When I share with Academic Deans from other institutions that our faculty commits to spending over 15 hours a week in formational activities, such as chapel worship, community meals, and advising, they are astonished. General has been able to move beyond the modernist trap of theological education, which reduces theological study to pure scholarship alone. In its place, we seek to advance an intentionally integrative model of theological education where rigorous academic study, student learning, and a shared commitment to spiritual transformation can occur side by side.
Recently, one of our new Anglican Year students told me that what she found so refreshing about the spiritual life at General was the clear commitment on the part of the faculty to regular worship and prayer. She felt like the faculty created a welcoming context where students are invited to participate in a life of common worship. This contrasted with her experience at other seminaries, where faculty seemed to have little interest in worship and prayer.
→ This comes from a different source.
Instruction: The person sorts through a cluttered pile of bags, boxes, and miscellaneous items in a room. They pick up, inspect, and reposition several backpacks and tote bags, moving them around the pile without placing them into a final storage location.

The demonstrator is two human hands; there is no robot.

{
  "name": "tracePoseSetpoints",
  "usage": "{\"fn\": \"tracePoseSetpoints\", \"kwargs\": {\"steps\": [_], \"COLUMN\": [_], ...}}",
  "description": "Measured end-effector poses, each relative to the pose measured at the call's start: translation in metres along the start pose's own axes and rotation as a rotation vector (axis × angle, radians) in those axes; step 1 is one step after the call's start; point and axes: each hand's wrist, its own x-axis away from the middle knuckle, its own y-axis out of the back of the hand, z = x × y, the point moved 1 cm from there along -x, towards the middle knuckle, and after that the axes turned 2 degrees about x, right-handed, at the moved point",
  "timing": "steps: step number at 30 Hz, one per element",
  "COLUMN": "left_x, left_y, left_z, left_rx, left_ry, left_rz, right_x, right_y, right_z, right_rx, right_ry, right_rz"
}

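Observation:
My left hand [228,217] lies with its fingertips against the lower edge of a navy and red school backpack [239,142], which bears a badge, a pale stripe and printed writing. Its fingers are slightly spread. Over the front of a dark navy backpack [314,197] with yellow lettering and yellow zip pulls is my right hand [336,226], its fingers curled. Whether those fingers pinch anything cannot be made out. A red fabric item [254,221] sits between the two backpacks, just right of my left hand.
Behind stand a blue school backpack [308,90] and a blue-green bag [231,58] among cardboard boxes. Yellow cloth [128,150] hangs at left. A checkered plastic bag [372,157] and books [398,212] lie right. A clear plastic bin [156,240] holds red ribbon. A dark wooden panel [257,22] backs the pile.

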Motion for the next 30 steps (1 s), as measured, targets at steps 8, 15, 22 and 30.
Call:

I feel profoundly affirmed that General is headed in the right direction and am deeply hopeful that our unique response to the challenges facing theological education and the Church is the right one. Here, we are committing to a rhythm of life that is faithful to the DNA of this place, forged into the very architecture of the Close, where the Chapel stands at the center of our campus—both physically and spiritually.
So, yes, here in the depths of winter, I evoke an image of spring and resurrection. Much as the green blade emerges from the buried grain, I see great gardens and fruitful crops growing here at General. I am hopeful and excited for the future of education and formation at The General Theological Seminary.